#### WHAT THE TASK REQUIRES:
For the data below, report only the number of lines containing the string "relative".

▽

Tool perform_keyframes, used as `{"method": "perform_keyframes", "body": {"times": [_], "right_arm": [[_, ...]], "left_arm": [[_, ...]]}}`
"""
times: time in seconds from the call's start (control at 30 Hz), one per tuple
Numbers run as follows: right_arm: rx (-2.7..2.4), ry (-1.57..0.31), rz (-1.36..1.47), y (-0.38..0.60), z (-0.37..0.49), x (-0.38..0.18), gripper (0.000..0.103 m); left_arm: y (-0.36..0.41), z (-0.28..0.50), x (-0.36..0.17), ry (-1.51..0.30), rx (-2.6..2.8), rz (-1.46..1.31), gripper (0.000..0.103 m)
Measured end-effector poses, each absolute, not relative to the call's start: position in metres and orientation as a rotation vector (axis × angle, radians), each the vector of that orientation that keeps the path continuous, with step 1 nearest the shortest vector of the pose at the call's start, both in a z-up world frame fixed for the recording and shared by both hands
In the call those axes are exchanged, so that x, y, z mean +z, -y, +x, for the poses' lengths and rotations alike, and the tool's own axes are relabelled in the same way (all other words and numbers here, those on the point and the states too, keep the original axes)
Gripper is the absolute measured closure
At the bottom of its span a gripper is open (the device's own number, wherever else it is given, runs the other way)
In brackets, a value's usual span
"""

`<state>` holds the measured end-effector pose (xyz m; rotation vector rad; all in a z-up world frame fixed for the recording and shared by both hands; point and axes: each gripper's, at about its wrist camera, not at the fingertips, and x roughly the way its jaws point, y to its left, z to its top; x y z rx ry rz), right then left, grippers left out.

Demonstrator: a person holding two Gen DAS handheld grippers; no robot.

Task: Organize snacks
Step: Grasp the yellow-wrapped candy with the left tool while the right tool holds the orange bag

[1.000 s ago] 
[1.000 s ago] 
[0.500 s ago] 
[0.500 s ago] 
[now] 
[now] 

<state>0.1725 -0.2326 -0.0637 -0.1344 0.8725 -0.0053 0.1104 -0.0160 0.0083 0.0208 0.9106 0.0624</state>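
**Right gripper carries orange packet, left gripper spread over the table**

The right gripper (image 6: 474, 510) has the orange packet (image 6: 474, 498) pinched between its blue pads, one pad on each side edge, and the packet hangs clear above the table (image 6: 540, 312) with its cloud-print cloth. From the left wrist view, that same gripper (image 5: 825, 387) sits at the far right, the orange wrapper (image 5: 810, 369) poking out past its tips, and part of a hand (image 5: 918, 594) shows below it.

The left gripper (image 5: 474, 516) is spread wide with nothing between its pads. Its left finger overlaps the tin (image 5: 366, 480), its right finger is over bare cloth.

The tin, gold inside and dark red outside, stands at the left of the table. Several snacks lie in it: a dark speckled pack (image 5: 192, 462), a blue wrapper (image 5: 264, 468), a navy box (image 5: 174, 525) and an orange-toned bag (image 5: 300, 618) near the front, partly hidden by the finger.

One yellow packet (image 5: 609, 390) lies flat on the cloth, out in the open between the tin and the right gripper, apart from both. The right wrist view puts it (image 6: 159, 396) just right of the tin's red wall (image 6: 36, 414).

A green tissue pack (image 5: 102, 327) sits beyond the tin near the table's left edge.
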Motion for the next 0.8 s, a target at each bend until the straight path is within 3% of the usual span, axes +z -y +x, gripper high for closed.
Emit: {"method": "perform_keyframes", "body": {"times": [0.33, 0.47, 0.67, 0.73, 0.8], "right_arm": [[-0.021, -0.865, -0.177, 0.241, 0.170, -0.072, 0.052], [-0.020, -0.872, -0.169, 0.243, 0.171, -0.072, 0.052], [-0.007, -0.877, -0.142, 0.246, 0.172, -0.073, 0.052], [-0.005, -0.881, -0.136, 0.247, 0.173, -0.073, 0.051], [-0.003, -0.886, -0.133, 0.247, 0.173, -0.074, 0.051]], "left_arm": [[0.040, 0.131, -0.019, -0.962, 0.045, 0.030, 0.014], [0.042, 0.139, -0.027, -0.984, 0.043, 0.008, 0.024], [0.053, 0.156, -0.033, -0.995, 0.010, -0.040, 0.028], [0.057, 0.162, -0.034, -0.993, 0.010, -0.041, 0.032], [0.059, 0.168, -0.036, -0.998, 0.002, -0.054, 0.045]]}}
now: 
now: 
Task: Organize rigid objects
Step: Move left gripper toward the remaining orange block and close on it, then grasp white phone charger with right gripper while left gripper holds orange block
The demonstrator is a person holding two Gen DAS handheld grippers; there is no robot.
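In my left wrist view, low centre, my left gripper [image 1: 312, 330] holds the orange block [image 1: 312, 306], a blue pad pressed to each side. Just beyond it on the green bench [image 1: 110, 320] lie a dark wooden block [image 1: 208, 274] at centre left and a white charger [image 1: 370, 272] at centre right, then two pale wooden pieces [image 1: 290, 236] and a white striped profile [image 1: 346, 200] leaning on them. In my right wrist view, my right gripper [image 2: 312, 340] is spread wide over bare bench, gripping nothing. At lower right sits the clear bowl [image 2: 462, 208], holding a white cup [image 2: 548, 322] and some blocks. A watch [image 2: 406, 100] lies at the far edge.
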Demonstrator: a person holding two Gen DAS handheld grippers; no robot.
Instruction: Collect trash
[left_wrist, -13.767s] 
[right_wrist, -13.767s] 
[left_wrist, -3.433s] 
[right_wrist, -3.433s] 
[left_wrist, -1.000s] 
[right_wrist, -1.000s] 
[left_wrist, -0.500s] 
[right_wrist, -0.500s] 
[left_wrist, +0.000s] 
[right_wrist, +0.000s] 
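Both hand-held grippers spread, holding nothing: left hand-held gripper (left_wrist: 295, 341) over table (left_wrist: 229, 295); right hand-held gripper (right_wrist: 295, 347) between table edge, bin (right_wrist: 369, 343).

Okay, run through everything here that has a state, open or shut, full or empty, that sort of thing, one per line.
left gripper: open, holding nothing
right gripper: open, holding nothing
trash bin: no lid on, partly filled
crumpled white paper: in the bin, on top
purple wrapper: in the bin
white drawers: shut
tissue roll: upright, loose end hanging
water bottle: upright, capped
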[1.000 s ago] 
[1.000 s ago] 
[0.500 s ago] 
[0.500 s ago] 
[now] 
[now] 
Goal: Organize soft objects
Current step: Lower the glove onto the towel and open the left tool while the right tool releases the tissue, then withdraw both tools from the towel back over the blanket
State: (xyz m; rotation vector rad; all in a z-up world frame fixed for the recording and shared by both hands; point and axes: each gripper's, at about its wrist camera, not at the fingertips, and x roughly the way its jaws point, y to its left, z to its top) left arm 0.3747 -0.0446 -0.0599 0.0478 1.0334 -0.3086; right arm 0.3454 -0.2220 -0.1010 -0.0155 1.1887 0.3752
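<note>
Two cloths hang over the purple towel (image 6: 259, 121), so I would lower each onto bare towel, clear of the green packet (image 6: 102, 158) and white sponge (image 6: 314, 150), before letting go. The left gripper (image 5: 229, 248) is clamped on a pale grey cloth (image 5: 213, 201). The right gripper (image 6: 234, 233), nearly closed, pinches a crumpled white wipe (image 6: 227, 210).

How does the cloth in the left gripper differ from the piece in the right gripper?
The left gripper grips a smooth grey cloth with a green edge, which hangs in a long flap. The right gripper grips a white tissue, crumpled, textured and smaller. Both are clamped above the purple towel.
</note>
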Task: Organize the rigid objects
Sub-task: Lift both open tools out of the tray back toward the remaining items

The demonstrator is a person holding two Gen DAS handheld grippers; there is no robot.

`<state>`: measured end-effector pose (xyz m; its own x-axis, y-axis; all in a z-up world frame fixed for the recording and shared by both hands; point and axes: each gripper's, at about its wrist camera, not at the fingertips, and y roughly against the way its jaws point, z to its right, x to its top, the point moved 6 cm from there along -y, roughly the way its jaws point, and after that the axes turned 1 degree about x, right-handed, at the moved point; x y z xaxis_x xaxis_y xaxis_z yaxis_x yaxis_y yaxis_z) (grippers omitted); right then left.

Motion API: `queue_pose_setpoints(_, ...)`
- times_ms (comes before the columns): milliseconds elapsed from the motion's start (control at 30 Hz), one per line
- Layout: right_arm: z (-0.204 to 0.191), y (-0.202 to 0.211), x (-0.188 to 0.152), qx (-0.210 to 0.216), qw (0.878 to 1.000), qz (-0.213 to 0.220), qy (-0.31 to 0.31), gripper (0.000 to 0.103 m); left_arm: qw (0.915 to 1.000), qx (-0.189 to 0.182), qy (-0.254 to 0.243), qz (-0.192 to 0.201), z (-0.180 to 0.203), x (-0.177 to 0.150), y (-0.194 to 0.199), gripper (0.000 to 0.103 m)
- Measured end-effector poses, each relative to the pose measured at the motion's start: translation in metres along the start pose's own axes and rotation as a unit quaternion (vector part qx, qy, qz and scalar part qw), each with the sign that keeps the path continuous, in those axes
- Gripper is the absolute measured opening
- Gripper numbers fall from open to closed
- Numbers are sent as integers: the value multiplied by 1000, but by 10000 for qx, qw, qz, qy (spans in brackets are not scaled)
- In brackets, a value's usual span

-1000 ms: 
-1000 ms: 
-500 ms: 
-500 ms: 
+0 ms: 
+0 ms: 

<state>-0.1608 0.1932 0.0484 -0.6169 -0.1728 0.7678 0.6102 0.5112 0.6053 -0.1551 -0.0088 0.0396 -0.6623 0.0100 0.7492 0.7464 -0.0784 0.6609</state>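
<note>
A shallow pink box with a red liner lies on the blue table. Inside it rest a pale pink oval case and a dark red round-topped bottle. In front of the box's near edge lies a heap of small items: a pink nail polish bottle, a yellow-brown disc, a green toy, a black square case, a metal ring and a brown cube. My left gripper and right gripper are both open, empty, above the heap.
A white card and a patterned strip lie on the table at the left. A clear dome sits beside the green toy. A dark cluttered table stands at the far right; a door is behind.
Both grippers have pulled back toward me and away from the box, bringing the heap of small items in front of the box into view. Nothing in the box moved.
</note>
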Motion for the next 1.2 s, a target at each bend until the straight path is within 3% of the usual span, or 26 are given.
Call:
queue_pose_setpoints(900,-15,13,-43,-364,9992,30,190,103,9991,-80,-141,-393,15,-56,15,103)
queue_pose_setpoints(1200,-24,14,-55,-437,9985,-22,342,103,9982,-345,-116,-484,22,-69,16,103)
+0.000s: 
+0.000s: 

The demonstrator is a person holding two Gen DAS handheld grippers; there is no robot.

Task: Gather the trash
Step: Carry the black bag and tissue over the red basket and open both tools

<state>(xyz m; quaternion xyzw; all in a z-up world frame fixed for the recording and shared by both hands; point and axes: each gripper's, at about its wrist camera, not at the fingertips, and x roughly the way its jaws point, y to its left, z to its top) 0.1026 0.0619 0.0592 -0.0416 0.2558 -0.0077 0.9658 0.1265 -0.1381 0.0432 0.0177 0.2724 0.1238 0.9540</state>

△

#### ANSWER BOX:
2